I had much, much better travel experiences in AirBnB when compared to a cold, business-admin hotel.

I rented many places on AirBnB where students were renting a bedroom to help them pay their studies. I rented places where elders had no visits from their family and were so happy to talk with their visitors. I rented places where the owners were having difficult times trying to pay for the illness of a family member. I rented places where a mother was having a hard time to make through it financially after a separation. I rented places where the owners were so proud of their cities and helped me discover all its secrets and I enjoyed so much more my stay in that city.

I guess one could also talk about their horror stories, but it also happens in hotels. I guess these kinds of changes comes with their loads of pros and cons.

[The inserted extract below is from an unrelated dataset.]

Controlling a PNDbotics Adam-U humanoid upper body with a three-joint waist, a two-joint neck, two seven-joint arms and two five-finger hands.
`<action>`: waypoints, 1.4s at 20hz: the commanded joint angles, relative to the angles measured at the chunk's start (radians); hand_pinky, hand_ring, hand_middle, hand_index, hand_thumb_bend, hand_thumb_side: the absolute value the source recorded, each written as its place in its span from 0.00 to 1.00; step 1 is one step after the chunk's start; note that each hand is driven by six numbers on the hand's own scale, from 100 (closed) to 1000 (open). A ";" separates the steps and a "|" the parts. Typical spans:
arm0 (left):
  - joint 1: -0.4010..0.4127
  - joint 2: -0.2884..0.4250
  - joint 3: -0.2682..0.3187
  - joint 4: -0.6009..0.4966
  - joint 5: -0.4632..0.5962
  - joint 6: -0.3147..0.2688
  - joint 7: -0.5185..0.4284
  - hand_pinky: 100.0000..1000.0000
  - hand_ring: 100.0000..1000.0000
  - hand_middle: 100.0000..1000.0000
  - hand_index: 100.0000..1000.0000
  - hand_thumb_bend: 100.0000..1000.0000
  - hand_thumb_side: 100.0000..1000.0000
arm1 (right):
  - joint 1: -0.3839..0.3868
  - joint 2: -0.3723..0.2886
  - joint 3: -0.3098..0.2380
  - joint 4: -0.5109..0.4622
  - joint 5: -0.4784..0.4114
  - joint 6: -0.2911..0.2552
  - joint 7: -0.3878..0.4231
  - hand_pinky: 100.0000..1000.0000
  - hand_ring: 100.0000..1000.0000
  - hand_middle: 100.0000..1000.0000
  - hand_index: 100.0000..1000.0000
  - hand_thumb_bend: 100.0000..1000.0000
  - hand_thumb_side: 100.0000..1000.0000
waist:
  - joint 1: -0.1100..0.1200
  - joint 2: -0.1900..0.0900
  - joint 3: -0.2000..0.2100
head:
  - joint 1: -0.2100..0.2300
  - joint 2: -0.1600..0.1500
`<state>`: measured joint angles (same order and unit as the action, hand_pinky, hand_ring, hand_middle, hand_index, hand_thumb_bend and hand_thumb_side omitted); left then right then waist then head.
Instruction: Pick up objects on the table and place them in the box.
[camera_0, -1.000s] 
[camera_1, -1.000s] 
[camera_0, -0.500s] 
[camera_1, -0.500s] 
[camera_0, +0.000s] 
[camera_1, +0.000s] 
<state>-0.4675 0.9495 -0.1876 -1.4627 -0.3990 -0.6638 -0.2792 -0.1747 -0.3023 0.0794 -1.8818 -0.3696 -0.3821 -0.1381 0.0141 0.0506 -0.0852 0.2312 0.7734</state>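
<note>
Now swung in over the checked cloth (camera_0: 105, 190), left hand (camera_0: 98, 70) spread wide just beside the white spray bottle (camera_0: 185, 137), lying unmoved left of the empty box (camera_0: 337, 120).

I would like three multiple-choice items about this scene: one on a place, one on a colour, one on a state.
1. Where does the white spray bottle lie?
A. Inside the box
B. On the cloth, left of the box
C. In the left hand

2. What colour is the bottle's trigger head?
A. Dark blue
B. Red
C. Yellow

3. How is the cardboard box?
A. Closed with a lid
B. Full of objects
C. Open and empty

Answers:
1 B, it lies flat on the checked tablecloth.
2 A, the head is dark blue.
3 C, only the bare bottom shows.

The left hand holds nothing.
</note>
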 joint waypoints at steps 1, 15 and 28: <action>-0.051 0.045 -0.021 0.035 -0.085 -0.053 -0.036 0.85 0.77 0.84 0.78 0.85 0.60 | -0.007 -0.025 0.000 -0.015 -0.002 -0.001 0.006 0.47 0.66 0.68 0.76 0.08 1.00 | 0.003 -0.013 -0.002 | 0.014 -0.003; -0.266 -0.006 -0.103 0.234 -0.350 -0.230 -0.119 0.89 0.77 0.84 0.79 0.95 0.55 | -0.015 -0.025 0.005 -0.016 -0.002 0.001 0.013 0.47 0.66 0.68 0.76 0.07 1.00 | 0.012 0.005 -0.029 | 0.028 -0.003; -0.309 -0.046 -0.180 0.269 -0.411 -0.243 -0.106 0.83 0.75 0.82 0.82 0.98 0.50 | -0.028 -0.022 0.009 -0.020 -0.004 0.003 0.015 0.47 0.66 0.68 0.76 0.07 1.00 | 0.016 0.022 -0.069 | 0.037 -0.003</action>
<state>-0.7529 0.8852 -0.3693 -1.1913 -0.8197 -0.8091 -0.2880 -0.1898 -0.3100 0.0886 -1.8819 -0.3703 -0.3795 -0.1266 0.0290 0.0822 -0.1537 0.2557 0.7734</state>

Following the taoist farmer's story, I'm not sure what is good or bad for this kind of change. 




(Obviously, some situations moves towards getting worse and some situations moves towards getting better, but for most situations we don't really know what will be the short- or long-term effect. Butterfly effect, chaos theory.)


----------



## Beaver101 (Nov 14, 2011)

MrBlackhill said:


> I agree it's not helping the hotel industry, but it's revisiting how money should flow. While rich people can afford hotels, so hotels make even more money, the richer gets richer, the poorer gets poorer, but now some people can afford the sharing economy and it can also help the poorer.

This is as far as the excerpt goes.